Поговаривали, что когда-то, давным-давно, то ли прабабка, то ли прапрабабка Григория Акундинова стала любовницей барина, жила бесстыдно и детей рожала и от мужа, и от барина, но барская кровь не проросла сразу, а вот спустя многие годы все-таки пробилась.
Не в сородичей был Григорий язвителен, горд и небрежен, работы избегал, в драках по случаю свадеб или праздничной гульбы сходиться с ним боялись самые сильные бойцы – бил Григорий коварно и бессовестно, отцу и старикам перечил, знался с цыганами, ходили слухи, что и с конокрадами, в лошадях понимал толк лучше опытных лошадников.
За это его и взяли к барскому двору, когда привезенная из Петербурга молодая жена барина выписала из Англии дорогих лошадей – высоких, стройных и норовистых. Сначала Григорий ходил в конюших, но потом за умные речи, ловкость и приличный вид сделался камердинером самой барыни.

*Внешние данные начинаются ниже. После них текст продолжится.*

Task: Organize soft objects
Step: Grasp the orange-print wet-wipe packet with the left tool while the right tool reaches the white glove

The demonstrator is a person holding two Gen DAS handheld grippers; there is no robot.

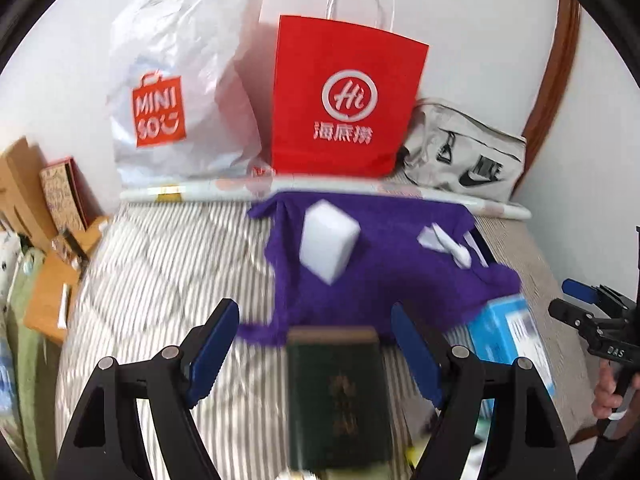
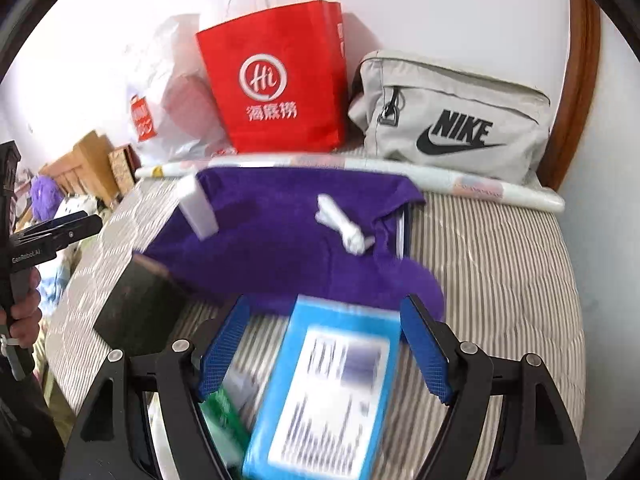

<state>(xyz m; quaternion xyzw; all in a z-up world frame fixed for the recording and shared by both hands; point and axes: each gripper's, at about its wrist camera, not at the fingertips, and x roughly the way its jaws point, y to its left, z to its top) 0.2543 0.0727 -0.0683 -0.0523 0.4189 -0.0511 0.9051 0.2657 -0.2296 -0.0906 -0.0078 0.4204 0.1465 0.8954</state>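
a purple cloth lies spread and rumpled on a bed with a striped cover, its far edge close to a long rolled tube of printed paper that runs across the bed. on the cloth rest a white sponge block, tilted, toward its left part, and a small crumpled white scrap toward its right. the left claw stands wide with its blue pads apart, and a dark green book lies on the bed below the gap between them; the pads do not press on it. the right claw is wide as well, nothing gripped, with a blue box carrying a printed label lying under its gap and a green packet just beside the box's left edge. the near edge of the cloth touches or overlaps the far ends of both the book and the box. against the white wall behind the tube stand a white plastic shopping bag, a red paper bag with white cord handles, and a grey sports bag, side by side. cardboard boxes sit off the left side of the bed. both views are blurred
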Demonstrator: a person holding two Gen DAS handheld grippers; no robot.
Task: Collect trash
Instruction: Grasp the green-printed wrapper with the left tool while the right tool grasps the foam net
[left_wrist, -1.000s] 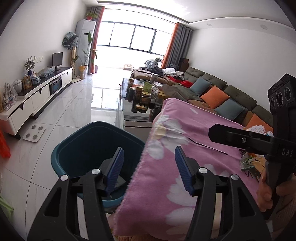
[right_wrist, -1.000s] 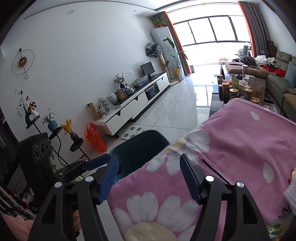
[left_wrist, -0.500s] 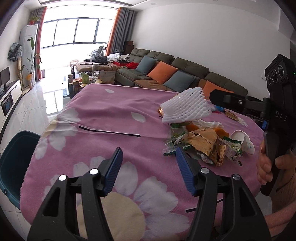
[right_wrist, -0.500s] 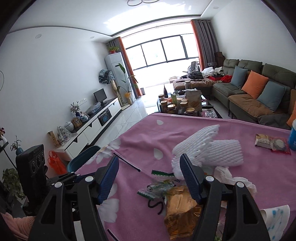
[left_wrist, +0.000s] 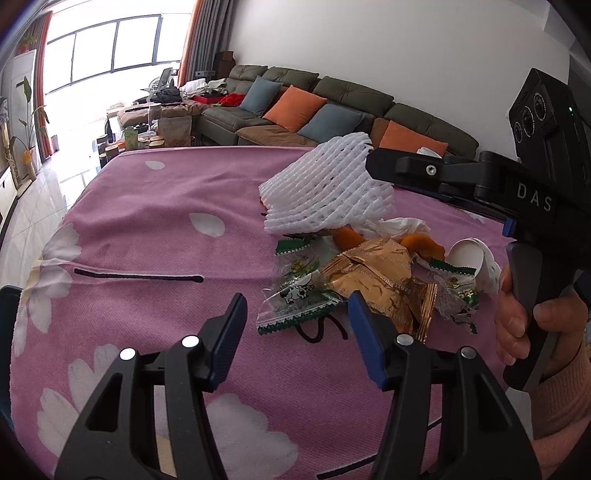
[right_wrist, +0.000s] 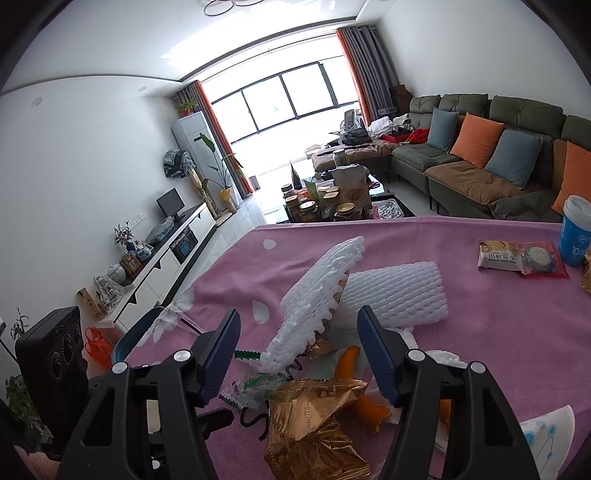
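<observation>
A heap of trash lies on the pink flowered tablecloth (left_wrist: 155, 221): a white foam net (left_wrist: 325, 192) (right_wrist: 314, 306), a gold foil wrapper (left_wrist: 376, 280) (right_wrist: 314, 421), a clear green-edged wrapper (left_wrist: 295, 295) (right_wrist: 255, 387), orange peel (left_wrist: 347, 236) (right_wrist: 347, 363) and a tipped paper cup (left_wrist: 469, 258). A second foam net (right_wrist: 395, 295) lies behind. My left gripper (left_wrist: 295, 306) hovers just short of the clear wrapper, its jaws closing on nothing. My right gripper (right_wrist: 298, 321) hangs over the heap facing the foam net, jaws closing, pads touching nothing.
A blue bin (right_wrist: 136, 332) stands on the floor past the table's left edge. A snack packet (right_wrist: 517, 254) and a blue-white cup (right_wrist: 576, 232) sit at the table's far right. A hand (left_wrist: 524, 325) holds the other gripper's handle. A jar-laden coffee table (right_wrist: 332, 199) stands beyond.
Both views have swung from the blue bin and the table's edge onto the trash heap and come closer to it. Both grippers' jaws stay apart and hold nothing.
</observation>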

Аграфена в свои неполные четырнадцать лет была недурна собой и в хорошем девичьем теле. Но попав с детских полатей в мужнину постель, ни разу слыхом не слыхивавшая о том, что в этой постели мужики делают с бабами, так перепугалась, что как ни бился с ней Григорий, раздвинуть ноги ей не смог. А когда озлясь, ударил ее по лицу, она укусила его за руку молодыми острыми зубами так, что позавидовала бы любая барская борзая.
Григорий завязал руку платком, принес плеть и, разорвав на неподатливой жене исподнюю рубаху, высек с плеча тяжелой плетью, окровавил простыню не «новобрачной кровью», но потом добыл из вечного женского источника и «новобрачной крови» растерзанной женской плоти, созревшей намного раньше перепуганной детской души.
Кровавые следы от плети быстро зарубцевались и почти сошли с молодого тела. Простыню Аграфена два раза выстирала и выполоскала тайком на рассвете, когда спят даже сторожа. В их краях не велся обычай выставлять напоказ свидетельства девства, наоборот, все, что связано с исправлением «бабьих обязанностей», тщательно скрывалось.
Муж не сек ее больше плетью, правда легче по ночам от этого стало не намного. Ноги она теперь раздвигала по первому требованию Григория, а то еще и до того, как он ложился в постель. Но вытворял он с ее телом такое, что хотя теперь она и не истекала кровью, но после ночи полдня ходила не поднимая от стыда глаз.